Maybe This Time It’s the Nationals’ Year

The Nationals haven’t simply been building a franchise since 2005, they’ve been building traditions. Traditions like the running of the presidents, or whatever #Natitude was. These days, the fans cheer “N-A-T-S, NATS, NATS, NATS!” when something good happens, which is, yes, entirely co-opted from the NFL’s New York Jets.

But the most enduring tradition of the Nationals’ brief history is what has happened after each time they’ve reached the playoffs: They lose, sometimes horribly, and always crushingly.

This year, having clinched a spot in the NL Wild Card game, the Nationals are preparing to do it again.

But this time, oh ho boy, it’ll be different.

Maybe.

Before we get to why, here’s how it’s gone down the last four times:

2012
98-64 (Best in MLB), 23.7 WAR (6th in NL), 101 wRC+ (T-3rd in NL), 194 HR (2nd in NL), 105 SB (T-5th in NL)

Top pitcher: Jordan Zimmerman (5.5 WAR)
Top position player: Bryce Harper (5.2 WAR)

When the team with the best record in baseball is up 6-0 in a deciding NLDS game 5, you’re probably okay to keep the plastic up in the clubhouse. “Not so fast,” said noted slugger Pete Kozma.

2014
96-66 (Best in NL), 26.2 WAR (3rd in NL), 99 wRC+ (T-3rd in NL), 152 HR (4th in NL), 101 SB (T-6th in NL)

Top pitcher: Jordan Zimmerman (4.9 WAR)
Top position player: Anthony Rendon (6.6 WAR)

Pete Kozma is one thing, but running into an even-year Giants team between 2010-14 was asking to get gut-punched. The Nationals lost the deciding NLDS game on an Aaron Barrett wild pitch, which the Giants couldn’t possibly have planned for, and yet, is somehow the only way those teams won the World Series three times.

2016
95-67 (2nd best in NL), 22.2 WAR (5th in NL), 96 wRC+ (T-5th in NL), 203 HR (4th in NL), 121 SB (5th in NL)

Top pitcher: Max Scherzer (6.5 WAR)
Top position player: Daniel Murphy (4.5 WAR)

The deciding game of the NLDS against the Dodgers took four and a half hours — the longest nine-inning postseason game of all time — and a Clayton Kershaw save, but once again, in 2016, a Washington-based baseball team failed to win a playoff series—for the 92nd year in a row.

2017
97-65 (2nd best in NL), 24.5 WAR (5th in NL), 99 wRC+ (6th in NL), 215 HR (7th in N), 108 SB (3rd in NL)

Top pitcher: Max Scherzer (7.5 WAR)
Top position player: Anthony Rendon (5.9 WAR)

The Nationals struck late all NLDS long, scoring 10 runs in the eighth inning. Playoff series are typically where closers go to die, and yet, Wade Davis of the Cubs went 3-for-3 against the Nats, despite their success in his domain and him having to get six outs in the deciding Game 5. Davis got ‘um all, despite the Nats cutting the Cubs’ lead to one run.

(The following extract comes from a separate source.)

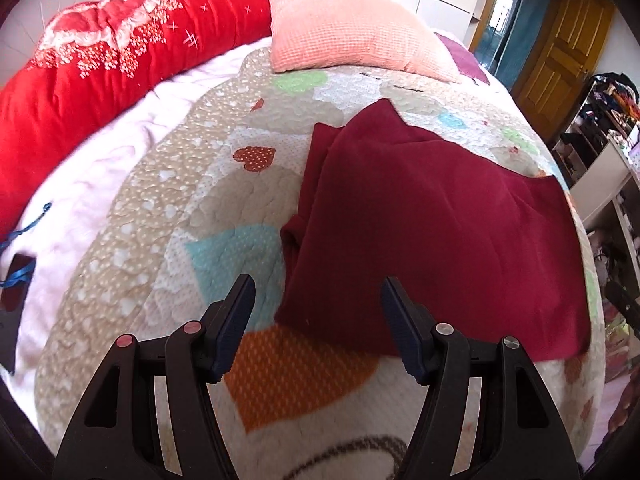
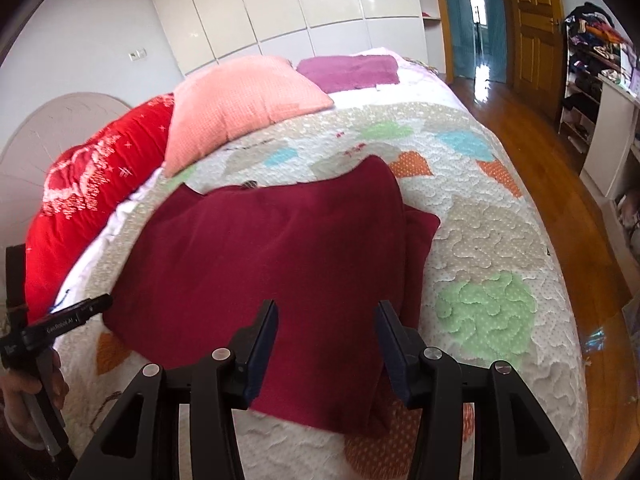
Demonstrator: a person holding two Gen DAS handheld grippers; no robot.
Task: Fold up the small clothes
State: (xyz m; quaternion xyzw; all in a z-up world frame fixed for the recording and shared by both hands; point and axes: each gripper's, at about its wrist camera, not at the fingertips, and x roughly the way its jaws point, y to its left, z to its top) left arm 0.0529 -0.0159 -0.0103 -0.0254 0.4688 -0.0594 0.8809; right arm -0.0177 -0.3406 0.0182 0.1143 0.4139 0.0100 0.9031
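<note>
A dark red garment lies folded on the patchwork quilt of a bed; one sleeve or edge sticks out at its left side. In the right wrist view the same garment fills the middle, with a small part poking out on its right. My left gripper hovers open above the garment's near left corner, with nothing between its fingers. My right gripper is open over the garment's near edge, holding nothing. The left gripper's body and the hand holding it show at the far left of the right wrist view.
A pink pillow and a red duvet lie at the head of the bed, with a purple cloth behind the pillow. White wardrobes stand at the back. Wooden floor, a yellow door and cluttered shelves are to the right.
</note>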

Four straight L’s to four different teams: The annoying Cardinals, the Even Year B*llshit-fueled Giants, the dominant Dodgers, and the team-of-destiny Cubs. It became, officially, A Thing.

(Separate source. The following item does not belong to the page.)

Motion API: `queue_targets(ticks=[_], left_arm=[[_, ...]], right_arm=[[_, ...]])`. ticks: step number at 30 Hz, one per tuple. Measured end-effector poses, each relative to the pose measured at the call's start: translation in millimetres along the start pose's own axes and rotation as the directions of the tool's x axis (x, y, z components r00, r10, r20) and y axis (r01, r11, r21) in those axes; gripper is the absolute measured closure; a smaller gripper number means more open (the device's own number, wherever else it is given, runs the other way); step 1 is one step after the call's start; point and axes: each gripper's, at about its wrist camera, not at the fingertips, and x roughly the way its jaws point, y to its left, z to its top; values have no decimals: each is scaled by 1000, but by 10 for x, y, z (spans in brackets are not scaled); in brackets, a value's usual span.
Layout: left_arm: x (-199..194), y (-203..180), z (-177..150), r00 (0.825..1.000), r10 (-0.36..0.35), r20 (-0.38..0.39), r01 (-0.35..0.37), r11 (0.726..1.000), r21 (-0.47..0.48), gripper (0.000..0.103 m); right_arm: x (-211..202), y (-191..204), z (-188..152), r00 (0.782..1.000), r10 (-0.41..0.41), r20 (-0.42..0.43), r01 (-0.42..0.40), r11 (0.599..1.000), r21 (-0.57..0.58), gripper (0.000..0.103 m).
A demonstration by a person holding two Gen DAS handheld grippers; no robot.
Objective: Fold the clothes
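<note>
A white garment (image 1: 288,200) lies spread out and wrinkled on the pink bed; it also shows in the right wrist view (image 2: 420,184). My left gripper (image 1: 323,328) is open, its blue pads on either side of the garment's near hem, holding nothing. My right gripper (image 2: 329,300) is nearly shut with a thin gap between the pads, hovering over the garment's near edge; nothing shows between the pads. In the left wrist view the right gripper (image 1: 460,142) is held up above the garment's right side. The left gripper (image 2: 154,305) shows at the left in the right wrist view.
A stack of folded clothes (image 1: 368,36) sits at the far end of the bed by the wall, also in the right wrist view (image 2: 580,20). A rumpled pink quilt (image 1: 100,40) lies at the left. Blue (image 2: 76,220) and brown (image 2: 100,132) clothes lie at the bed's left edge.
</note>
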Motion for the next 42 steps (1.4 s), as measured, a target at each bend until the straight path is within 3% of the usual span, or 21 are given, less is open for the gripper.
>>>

But that’s what happened all those other years. This year is this year, if not the year, and it still has the potential to be different. On Tuesday night, the Nationals punched a hole straight through the Phillies in both games of a double-header. The jumbotron at Nationals Park immediately flickered to life, broadcasting the last out of the Cubs’ 9-2 loss to the Pirates, which mathematically sealed the October fate for yet another Nationals squad.

How they differentiate themselves from their failed predecessors is all about what happens next.

Here’s what we’re looking at this time around:

2019
88-69 (five games to play), 24.0 WAR (4th in NL), 102 wRC+ (T-4th in NL), 223 HR (6th in NL), 109 SB (2nd in NL)

Top pitcher: Stephen Strasburg (6.4 WAR)
Top position player: Anthony Rendon (6.5 WAR)

Here’s one thing that’s different about the Nationals this time: They’re playing in the Wild Card game. That means all they have to do is win a single game to advance! There will certainly be people who point out that the dictionary definition of a “series” indicates that it is comprised of more than one event, so the Nats still won’t have won a playoff series. But still. Baby steps.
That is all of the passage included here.